Today’s Question of the Day is based on “a reply by Jeff Ginsberg”: to our “Tuesday QotD”:
bq. Next time you go into your local convenience store, restaurant, bar, jewelry or even Uncle Johnny’s Snake and Drain service ask yourself…do these guys really need a web presence or a better sign in their window telling you their hours of operation or in Uncle Johnny’s case, a more up to date fridge magnet?
Today’s question is:
bq. How _could_ Uncle Johnny’s Snake and Drain Service use the Internet to grow its business?
Add you insights below…


  1. Ken Schafer - One Degree
    Ken Schafer - One Degree August 18, 2006

    BTW, I’ll accept “it can’t be done” if that’s what you truly feel, but let’s rise to the challenge here!

  2. Dana
    Dana August 18, 2006

    Absolutely!
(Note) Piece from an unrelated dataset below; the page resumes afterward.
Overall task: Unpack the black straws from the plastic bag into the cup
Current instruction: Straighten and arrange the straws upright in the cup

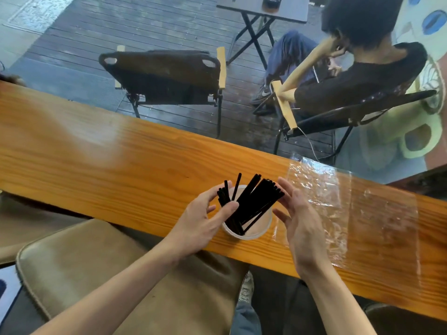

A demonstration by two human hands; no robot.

Local search is the key for small businesses such as Johnny’s. Get a website (doesn’t have to be big), get listed under Google Local, optimize for some key searches, possibly have some local PPC, and then watch the customers find you!
    I have one local client (flyer delivery, two cities only) who’s doing this quite well. His 4 page site drives in thousands of dollars of new business a month, just from search results.

  3. Rohan Jayasekera
    Rohan Jayasekera August 18, 2006

    Someone who discovers a drain problem that needs professional attention may well Google “drain [city-name] 24-hour” or something similar. Uncle Johnny’s would presumably like to show up in the results.
    As for the (mentioned in the post) window signs that list hours of operation: when I’m at the window I can see perfectly well whether the place is open or not; I don’t need a sign. The information is actually intended for use when I’m *not* there and want to know whether it’s open, or when it will be open so I can schedule a visit. But how many people memorize the hours or write them down or record them in their PDAs? Each retail establishment should have a (findable) website that lists its hours, as well as a recorded phone message, so that potential customers can get the info when they need it.

  4. David Dougherty
    David Dougherty August 18, 2006

    It can and should be done. I don’t see how it could possibly hurt the company.
    We no longer look for information through traditional channels. I liked Ken’s comment in the original post regarding the yellow pages – to the recycling bin – I would have done the same thing.
    There are several drain cleaning services and plumbers online as is, and there are several directories for these listings.
    I agree with Dana (sort of). I don’t suspect that there would be a high level of online competition in this industry. I doubt that site optimization has even entered the equation, so a clean and simple site submitted to some FREE directories and local listings would do just fine. However, although I don’t know him personally, I think that an SEO or PPC campaign may be a little beyond what Uncle J is looking for.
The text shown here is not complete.